DATASET EXCERPTS:
• • • •

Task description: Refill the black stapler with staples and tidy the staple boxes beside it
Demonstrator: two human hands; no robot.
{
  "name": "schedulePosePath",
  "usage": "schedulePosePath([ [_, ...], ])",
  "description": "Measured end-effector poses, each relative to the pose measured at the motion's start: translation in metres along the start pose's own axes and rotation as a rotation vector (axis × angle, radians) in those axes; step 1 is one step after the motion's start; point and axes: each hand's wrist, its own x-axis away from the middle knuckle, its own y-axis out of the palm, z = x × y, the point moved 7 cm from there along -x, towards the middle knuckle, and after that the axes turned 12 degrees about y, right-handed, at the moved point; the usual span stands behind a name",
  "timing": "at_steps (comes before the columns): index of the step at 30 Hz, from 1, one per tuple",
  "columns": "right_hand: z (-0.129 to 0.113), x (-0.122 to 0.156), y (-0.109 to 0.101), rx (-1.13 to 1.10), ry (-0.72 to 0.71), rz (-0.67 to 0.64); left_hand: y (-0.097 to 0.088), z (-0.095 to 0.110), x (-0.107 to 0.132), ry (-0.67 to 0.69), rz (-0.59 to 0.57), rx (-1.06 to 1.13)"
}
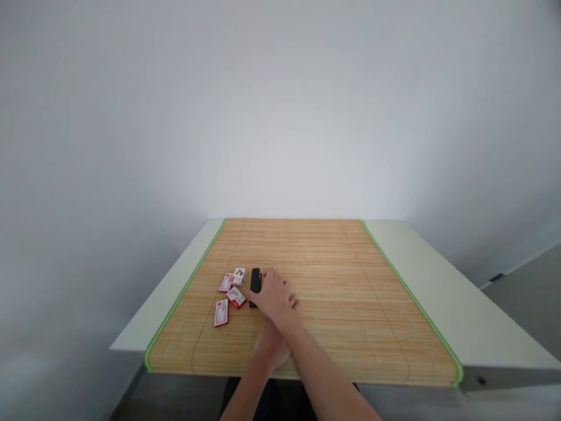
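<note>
A slim black stapler point(256, 279) lies lengthwise on the bamboo mat point(333, 280), left of centre. My right hand point(275, 294) reaches in from the right, palm down. Its thumb lies across the near half of the stapler and its index finger is by the right side, the fingers bent around it. Under my right wrist, my left hand point(270, 344) is crossed beneath, its fingers mostly hidden. Some curled fingertips show to the right of my right hand; whose hand they belong to is unclear.
Left of the stapler lie several small red-and-white boxes: a near one point(221, 313), a tilted one point(236, 297), a far one point(225, 282) and a whiter one point(239, 276). The green-edged mat covers a white table point(412, 257) against a pale wall point(307, 117).
</note>
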Motion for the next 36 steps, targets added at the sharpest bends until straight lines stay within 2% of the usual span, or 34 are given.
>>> schedulePosePath([
  [4,0.025,-0.018,-0.020,0.068,-0.036,0.007,-0.022,0.016,-0.001,0.040,0.030,0.110],
  [7,0.054,-0.029,-0.045,0.081,-0.065,-0.002,-0.041,0.028,-0.002,0.073,0.118,0.168],
  [9,0.076,-0.033,-0.063,0.086,-0.079,-0.012,-0.049,0.029,-0.002,0.039,0.179,0.175],
  [13,0.119,-0.032,-0.091,0.091,-0.106,-0.041,-0.052,0.021,0.000,-0.102,0.246,0.081],
  [17,0.145,-0.028,-0.098,0.089,-0.113,-0.047,-0.045,0.023,-0.004,-0.122,0.235,-0.059],
  [20,0.148,-0.026,-0.098,0.082,-0.130,-0.049,-0.037,0.026,-0.010,-0.102,0.210,-0.092],
  [28,0.134,-0.024,-0.108,0.127,-0.161,-0.099,-0.026,0.026,-0.015,-0.153,0.207,-0.088],
  [31,0.122,-0.028,-0.105,0.169,-0.186,-0.120,-0.026,0.025,-0.016,-0.175,0.199,-0.084],
  [36,0.089,-0.031,-0.101,0.187,-0.330,-0.163,-0.025,0.023,-0.016,-0.185,0.194,-0.081],
])
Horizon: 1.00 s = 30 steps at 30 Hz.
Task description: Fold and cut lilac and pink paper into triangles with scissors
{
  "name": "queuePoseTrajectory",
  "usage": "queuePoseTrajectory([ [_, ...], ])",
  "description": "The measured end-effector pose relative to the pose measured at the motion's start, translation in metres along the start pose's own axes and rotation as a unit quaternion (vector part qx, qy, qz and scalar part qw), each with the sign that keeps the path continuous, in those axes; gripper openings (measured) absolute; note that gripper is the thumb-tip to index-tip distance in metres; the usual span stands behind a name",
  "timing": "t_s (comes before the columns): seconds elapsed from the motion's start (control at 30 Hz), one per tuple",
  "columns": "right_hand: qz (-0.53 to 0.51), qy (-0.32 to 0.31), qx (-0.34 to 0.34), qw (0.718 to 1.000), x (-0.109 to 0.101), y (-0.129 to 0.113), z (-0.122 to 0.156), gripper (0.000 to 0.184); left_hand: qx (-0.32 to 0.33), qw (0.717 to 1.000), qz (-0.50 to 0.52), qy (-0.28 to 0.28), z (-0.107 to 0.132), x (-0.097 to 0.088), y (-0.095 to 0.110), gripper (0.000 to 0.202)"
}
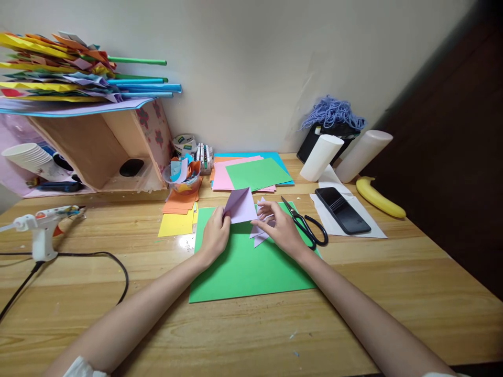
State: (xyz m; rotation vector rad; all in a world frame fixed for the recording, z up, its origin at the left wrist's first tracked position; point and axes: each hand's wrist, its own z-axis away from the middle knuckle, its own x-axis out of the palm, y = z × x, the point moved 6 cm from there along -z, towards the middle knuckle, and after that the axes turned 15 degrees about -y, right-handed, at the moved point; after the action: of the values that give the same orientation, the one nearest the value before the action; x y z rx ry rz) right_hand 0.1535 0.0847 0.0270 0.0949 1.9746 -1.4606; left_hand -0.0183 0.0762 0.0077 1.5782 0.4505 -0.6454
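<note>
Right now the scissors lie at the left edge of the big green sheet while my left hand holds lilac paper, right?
No. The head view shows the scissors at the right edge of the green sheet; the left hand does hold lilac paper.

Your left hand (214,235): bare, wrist and forearm behind it uncovered. Far back from that hand, near elbow, edge of your white left sleeve (80,367), slightly bunched. Your right hand (281,228): bare likewise, long uncovered forearm behind. Far behind it, sliver of white right sleeve (434,374), barely showing. Fabric detail too small to tell.
</note>
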Motion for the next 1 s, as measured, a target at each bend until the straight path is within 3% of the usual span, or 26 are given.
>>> queuePoseTrajectory([
  [0.07, 0.016, 0.012, -0.034, 0.999, 0.0, -0.005, 0.002, 0.034, 0.004, 1.0, 0.0, 0.0, 0.0, 0.0, 0.0, 0.019],
  [0.23, 0.039, 0.033, -0.067, 0.996, -0.002, -0.011, 0.004, 0.015, 0.007, 1.0, 0.017, -0.016, -0.002, 0.001, 0.001, 0.021],
  [0.57, -0.02, 0.039, -0.034, 0.998, -0.002, -0.005, 0.003, 0.013, 0.016, 1.0, 0.019, -0.007, 0.0, -0.001, 0.003, 0.025],
  [0.7, -0.004, 0.052, 0.032, 0.998, -0.012, 0.013, 0.0, 0.03, 0.003, 1.0, 0.007, 0.007, 0.0, -0.001, 0.0, 0.025],
  [0.83, 0.128, 0.058, 0.152, 0.978, -0.026, 0.038, -0.001, 0.051, -0.022, 1.0, -0.005, 0.016, 0.0, -0.001, -0.005, 0.023],
  [1.0, 0.162, 0.016, 0.195, 0.967, -0.025, 0.046, -0.002, 0.046, -0.036, 0.999, -0.001, 0.015, 0.0, -0.001, -0.007, 0.021],
])
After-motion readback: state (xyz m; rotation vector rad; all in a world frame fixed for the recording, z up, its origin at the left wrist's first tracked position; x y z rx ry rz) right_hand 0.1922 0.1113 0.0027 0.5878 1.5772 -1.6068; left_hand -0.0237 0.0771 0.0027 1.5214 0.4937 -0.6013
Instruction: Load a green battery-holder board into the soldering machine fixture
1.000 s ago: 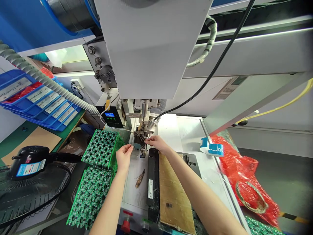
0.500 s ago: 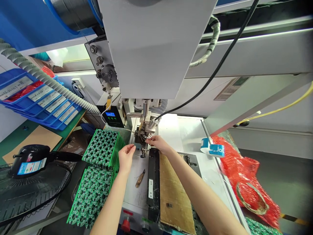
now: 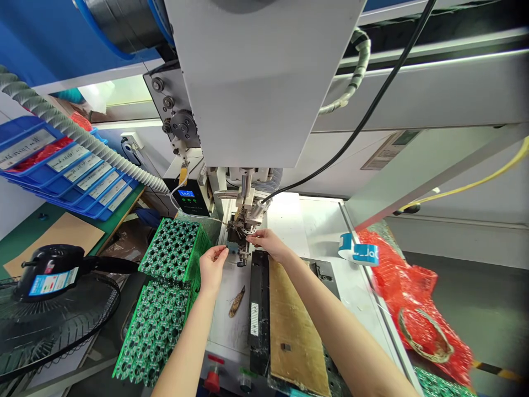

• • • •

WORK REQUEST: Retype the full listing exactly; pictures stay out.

EXPECTED ANSWER:
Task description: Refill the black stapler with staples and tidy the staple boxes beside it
Demonstrator: two human hands; no robot.
{
  "name": "schedulePosePath",
  "usage": "schedulePosePath([ [_, ...], ])",
  "description": "Measured end-effector poses, each relative to the pose measured at the motion's start: translation in metres along the start pose's own axes and rotation as a rotation vector (axis × angle, radians) in those axes; step 1 is one step after the motion's start; point and axes: each hand's wrist, its own x-axis away from the middle knuckle, its own y-axis out of the palm, z = x × y, the point moved 7 cm from there along -x, towards the middle knuckle, and after that the axes turned 12 degrees about y, right-handed, at the moved point; the usual span stands behind a name",
  "timing": "at_steps (comes before the columns): index of the step at 30 Hz, from 1, one per tuple",
  "columns": "right_hand: z (-0.129 to 0.113), x (-0.122 to 0.156), y (-0.109 to 0.101), rx (-1.13 to 1.10), ry (-0.72 to 0.71), rz (-0.67 to 0.64); left_hand: y (-0.097 to 0.088), z (-0.095 to 0.110), x (-0.107 to 0.132), ry (-0.67 to 0.69), rz (-0.59 to 0.57), rx (-1.06 to 1.13)"
}
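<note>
A slim black stapler point(256, 279) lies lengthwise on the bamboo mat point(333, 280), left of centre. My right hand point(275, 294) reaches in from the right, palm down. Its thumb lies across the near half of the stapler and its index finger is by the right side, the fingers bent around it. Under my right wrist, my left hand point(270, 344) is crossed beneath, its fingers mostly hidden. Some curled fingertips show to the right of my right hand; whose hand they belong to is unclear.
Left of the stapler lie several small red-and-white boxes: a near one point(221, 313), a tilted one point(236, 297), a far one point(225, 282) and a whiter one point(239, 276). The green-edged mat covers a white table point(412, 257) against a pale wall point(307, 117).
</note>
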Motion for the next 36 steps, targets added at the sharpest bends until straight lines stay within 2% of the usual span, or 34 are given.
>>> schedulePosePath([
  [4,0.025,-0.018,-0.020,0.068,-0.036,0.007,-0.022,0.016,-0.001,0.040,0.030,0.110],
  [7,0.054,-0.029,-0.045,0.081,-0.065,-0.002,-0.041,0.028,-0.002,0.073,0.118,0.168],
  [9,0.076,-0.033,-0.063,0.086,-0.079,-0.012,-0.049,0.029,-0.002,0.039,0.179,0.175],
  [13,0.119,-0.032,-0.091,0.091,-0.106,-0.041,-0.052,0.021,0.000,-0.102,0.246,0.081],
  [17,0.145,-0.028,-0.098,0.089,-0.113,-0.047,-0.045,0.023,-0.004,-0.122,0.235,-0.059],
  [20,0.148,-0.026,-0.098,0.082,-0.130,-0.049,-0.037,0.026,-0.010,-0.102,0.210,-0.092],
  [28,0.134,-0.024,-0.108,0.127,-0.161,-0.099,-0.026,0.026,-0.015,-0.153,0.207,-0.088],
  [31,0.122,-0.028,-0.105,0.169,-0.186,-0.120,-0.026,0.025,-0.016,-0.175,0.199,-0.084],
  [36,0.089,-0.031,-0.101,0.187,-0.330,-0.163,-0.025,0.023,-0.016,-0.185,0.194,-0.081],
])
Horizon: 1.00 s = 30 steps at 30 Hz.
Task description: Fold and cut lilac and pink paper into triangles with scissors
{
  "name": "queuePoseTrajectory",
  "usage": "queuePoseTrajectory([ [_, ...], ])",
  "description": "The measured end-effector pose relative to the pose measured at the motion's start, translation in metres along the start pose's own axes and rotation as a unit quaternion (vector part qx, qy, qz and scalar part qw), each with the sign that keeps the path continuous, in those axes; gripper openings (measured) absolute; note that gripper is the thumb-tip to index-tip distance in metres; the usual span stands behind a name",
  "timing": "t_s (comes before the columns): seconds elapsed from the motion's start (control at 30 Hz), one per tuple",
  "columns": "right_hand: qz (-0.53 to 0.51), qy (-0.32 to 0.31), qx (-0.34 to 0.34), qw (0.718 to 1.000), x (-0.109 to 0.101), y (-0.129 to 0.113), z (-0.122 to 0.156), gripper (0.000 to 0.184); left_hand: qx (-0.32 to 0.33), qw (0.717 to 1.000), qz (-0.50 to 0.52), qy (-0.28 to 0.28), z (-0.107 to 0.132), x (-0.097 to 0.088), y (-0.095 to 0.110), gripper (0.000 to 0.202)"
}
State: (xyz m; rotation vector rad; all in a world frame fixed for the recording, z up, its origin at the left wrist's first tracked position; point and axes: each hand's wrist, its own z-axis away from the middle knuckle, its own x-axis out of the palm, y = z × x, the point moved 6 cm from there along -z, towards the middle knuckle, and after that the axes turned 15 degrees about -y, right-handed, at the moved point; after the action: of the values that give the same orientation, the one nearest the value before the action; x y z rx ry rz) right_hand 0.1535 0.0847 0.0270 0.0949 1.9746 -1.4606; left_hand -0.0183 0.0762 0.0077 1.5782 0.4505 -0.6454
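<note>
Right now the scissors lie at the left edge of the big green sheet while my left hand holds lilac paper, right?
No. The head view shows the scissors at the right edge of the green sheet; the left hand does hold lilac paper.

Your left hand (214,235): bare, wrist and forearm behind it uncovered. Far back from that hand, near elbow, edge of your white left sleeve (80,367), slightly bunched. Your right hand (281,228): bare likewise, long uncovered forearm behind. Far behind it, sliver of white right sleeve (434,374), barely showing. Fabric detail too small to tell.
</note>
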Motion for the next 1 s, as measured, a target at each bend until the straight path is within 3% of the usual span, or 26 are given.
>>> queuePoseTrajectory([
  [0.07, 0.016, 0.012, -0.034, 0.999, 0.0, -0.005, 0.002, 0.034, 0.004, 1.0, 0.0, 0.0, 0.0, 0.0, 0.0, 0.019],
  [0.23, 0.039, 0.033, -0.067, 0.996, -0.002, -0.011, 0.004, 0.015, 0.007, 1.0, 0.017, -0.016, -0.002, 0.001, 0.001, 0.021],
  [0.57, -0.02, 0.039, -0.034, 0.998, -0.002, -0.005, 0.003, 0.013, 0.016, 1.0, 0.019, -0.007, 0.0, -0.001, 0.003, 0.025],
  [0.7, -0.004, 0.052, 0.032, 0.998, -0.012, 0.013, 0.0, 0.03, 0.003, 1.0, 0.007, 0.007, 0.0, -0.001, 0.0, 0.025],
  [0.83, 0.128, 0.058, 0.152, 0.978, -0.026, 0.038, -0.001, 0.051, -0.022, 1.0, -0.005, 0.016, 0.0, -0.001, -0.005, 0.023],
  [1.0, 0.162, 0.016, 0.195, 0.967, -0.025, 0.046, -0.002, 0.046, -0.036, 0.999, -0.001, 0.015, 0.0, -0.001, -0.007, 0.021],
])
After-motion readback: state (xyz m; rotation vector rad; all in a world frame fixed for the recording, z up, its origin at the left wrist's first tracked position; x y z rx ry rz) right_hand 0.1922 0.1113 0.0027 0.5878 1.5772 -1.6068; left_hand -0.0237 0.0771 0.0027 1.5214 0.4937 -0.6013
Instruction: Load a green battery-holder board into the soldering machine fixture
1.000 s ago: 
0.500 s ago: 
now: 

The complete answer has been given.